化粧水以外にも、ヘパリン類似物質や尿素添加のクリームなど、治療的スキンケアに用いる薬剤もモイスチャライザーに含まれます。
治療的とお話ししたように、これらの添加物があるとレイノー症候群や凍傷など、一定の傷病に対しての加療にも用いられます。
添加物によっては、傷があると刺激がにつながるなどの違いもありますので、肌に合ったものを選ぶようにしてください。
モイスチャライザーは語弊を恐れずに意訳すると「水分」、そしてその水分を「直接角質にぶちこむ」作用なので、その保湿には即効性があります。
化粧水を先に使い、乳液で蓋をする感覚そのまんまというわけですね。
エモリエント
他方エモリエントは「間接的に」肌を保湿する作用があります。
モイスチャライザーに比べて即効性に欠けますが、その保湿作用は折り紙付きです。
人間の肌には誰でも脂腺から分泌された皮脂が存在しており、この皮脂に汗なんかの水分も混ざることによる「皮脂膜」が形成されています。
この脂分による膜が角質からの水分蒸発を防いだり、外界からの刺激、病原体侵入を防ぐなどの役割があります。
エモリエントは閉塞剤と呼ばれる保湿に特化する成分が含まれており、油分と合わせて保湿効果の維持に努めます。
この閉塞剤は前述のモイスチャライザー内に含まれている化粧品や医薬部外品もあり、総じて保湿効果の向上に寄与します。
エモリエントの医薬品の代表はワセリンです。
めっちゃくちゃにベッタベタなんですが、保湿力は折り紙付きです。冬場の頑固な乾燥性皮疹にも治療用スキンケアとして用いることのできる、簡便且つ一線級の薬品です。
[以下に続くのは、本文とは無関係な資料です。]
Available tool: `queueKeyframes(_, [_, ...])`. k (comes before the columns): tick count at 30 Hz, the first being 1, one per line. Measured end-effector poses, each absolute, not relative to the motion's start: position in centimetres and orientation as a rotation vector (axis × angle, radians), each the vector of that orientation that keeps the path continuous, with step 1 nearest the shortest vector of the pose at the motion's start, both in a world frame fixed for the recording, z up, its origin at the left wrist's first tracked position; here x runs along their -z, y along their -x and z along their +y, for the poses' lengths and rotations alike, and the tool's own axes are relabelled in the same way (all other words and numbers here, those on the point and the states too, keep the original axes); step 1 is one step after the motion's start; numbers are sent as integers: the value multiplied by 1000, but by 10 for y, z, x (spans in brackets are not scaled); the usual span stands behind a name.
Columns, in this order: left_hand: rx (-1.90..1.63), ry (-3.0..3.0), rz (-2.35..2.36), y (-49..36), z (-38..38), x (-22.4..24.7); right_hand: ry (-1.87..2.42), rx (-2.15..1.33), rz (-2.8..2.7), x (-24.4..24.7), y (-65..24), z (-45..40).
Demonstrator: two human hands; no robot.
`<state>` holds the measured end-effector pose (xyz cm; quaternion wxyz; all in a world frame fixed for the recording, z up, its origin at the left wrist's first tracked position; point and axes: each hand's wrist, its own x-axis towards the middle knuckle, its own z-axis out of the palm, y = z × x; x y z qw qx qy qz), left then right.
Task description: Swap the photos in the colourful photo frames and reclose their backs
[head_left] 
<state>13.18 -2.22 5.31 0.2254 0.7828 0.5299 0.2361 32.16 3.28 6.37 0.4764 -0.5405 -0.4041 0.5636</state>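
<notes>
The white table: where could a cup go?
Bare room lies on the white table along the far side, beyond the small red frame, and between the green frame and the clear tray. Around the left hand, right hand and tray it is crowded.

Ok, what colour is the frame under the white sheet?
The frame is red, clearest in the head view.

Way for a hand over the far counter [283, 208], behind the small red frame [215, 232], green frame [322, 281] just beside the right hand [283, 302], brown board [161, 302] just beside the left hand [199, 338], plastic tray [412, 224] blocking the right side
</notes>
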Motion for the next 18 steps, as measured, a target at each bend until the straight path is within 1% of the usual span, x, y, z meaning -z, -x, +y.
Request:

このワセリンに準じた医薬部外品や化粧品もドラッグストアにはたくさん陳列しているので、冬場の保湿を考える際はぜひ一考してみてください。
使い分け
モイスチャライザーとエモリエントはたくさんの種類があります。
種類があるといったのは、薬品としての種類というのももちろんですが、その剤型にも多様なパターンがあります。
比較的塗りやすいフォーム(泡)やローション、ジェルタイプのものから、塗り広げづらいオイルやバタータイプのものまで。
だいたいは「塗りやすい≒保湿力そこそこ」「塗りにくい≒保湿力高い」の相関があります。
ただ保湿力だけを求めると、昨今のクソ暑い真夏の風呂上りにバタータイプのエモリエントを毎日塗るようになってしまい、使用感が非常に損なわれてしまいます。
日本の夏のような湿気にあふれた最悪な気候の国では、夏場はもうちょっと使用感の良いミルクタイプくらいのものにとどめておいてもいいかもしれません。
汗が封じ込められてしまって蒸発できず体内に熱がこもって寝苦しさに繋がってしまう事もあるでしょうしね。
まとめ
モイスチャライザーもエモリエントも星の数種類があります。
ただ、どれを使うかというよりもいかに早くからケアに臨むか、という事の方がスキンケアにおいてはまず重要だと考えられます。
しっかりケアの土台というか自分なりの方程式を組み立てた後に、そのパーツとしてどれが肌に合っているか、どれがコストパフォーマンスとしてよいかというものを探していく方がメリットは大きいのではないでしょうか。
正直3000円と50000円の化粧水にはかなりの差があると思いますが、3000円の化粧水と10000円の化粧水は、使って効果の差がどれほどあるかはわかりません。
お金をかけるというよりは、スキンケアは「手間」の世界だとまず考えましょう。